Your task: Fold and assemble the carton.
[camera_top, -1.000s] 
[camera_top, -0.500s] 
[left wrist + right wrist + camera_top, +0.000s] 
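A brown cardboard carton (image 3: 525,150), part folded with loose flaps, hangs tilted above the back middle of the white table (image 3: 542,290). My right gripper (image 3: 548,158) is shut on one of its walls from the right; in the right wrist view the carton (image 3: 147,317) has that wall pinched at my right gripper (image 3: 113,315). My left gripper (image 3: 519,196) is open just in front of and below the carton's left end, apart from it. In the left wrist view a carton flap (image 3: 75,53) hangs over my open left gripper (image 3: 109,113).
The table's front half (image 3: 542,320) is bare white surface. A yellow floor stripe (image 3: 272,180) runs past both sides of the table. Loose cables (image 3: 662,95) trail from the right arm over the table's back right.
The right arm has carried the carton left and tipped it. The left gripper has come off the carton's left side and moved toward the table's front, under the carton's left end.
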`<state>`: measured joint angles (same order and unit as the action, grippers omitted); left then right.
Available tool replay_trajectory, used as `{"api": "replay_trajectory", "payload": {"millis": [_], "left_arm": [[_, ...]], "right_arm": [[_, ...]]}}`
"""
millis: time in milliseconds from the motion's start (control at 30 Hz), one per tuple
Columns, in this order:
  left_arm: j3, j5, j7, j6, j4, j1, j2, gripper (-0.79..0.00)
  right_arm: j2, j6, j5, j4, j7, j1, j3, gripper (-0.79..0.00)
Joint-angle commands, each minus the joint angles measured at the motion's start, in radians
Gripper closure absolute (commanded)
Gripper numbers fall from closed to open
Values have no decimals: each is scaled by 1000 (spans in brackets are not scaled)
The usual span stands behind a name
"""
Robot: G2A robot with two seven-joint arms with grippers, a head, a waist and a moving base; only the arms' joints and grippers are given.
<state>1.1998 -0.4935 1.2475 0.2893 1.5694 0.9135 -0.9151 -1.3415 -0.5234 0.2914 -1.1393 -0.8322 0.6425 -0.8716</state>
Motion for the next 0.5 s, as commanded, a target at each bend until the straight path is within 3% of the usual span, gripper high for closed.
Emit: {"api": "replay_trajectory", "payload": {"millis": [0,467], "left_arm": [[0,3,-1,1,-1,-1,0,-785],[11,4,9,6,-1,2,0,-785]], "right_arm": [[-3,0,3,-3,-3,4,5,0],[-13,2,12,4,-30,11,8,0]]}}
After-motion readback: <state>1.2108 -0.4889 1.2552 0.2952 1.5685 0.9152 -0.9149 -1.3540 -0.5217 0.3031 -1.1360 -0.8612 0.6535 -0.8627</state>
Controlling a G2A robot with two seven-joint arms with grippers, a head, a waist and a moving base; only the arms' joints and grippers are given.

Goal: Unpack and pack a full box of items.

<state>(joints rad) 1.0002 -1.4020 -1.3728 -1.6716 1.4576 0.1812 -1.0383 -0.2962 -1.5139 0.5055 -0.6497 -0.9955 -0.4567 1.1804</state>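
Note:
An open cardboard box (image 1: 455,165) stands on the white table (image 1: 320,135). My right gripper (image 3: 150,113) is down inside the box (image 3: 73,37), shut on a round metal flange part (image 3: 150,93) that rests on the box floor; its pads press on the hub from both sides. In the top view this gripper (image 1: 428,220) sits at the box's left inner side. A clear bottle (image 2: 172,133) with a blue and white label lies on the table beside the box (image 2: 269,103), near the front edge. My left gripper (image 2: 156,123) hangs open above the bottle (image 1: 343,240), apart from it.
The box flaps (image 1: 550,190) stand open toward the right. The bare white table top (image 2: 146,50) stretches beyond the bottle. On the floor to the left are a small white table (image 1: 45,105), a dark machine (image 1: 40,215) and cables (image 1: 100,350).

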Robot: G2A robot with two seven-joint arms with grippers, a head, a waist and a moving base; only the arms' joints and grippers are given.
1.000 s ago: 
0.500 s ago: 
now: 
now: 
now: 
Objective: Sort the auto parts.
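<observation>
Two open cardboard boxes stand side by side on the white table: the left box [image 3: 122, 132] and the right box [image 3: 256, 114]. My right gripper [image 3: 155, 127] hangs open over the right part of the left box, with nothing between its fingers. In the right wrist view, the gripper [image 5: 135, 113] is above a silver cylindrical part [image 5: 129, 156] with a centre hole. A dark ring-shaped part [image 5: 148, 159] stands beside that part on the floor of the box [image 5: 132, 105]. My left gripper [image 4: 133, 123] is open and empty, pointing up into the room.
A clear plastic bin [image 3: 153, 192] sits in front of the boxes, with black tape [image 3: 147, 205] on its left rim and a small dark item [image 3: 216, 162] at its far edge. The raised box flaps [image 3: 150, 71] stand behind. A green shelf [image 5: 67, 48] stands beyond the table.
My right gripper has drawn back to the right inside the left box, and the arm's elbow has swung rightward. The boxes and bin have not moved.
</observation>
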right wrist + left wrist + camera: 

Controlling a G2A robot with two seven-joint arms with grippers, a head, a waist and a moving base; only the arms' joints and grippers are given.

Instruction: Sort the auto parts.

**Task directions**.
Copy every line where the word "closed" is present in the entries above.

**The answer**.
Gripper numbers fall from closed to open
Motion for the next 0.5 s, as commanded, a target at each bend until the straight path is within 3% of the usual span, gripper high for closed.

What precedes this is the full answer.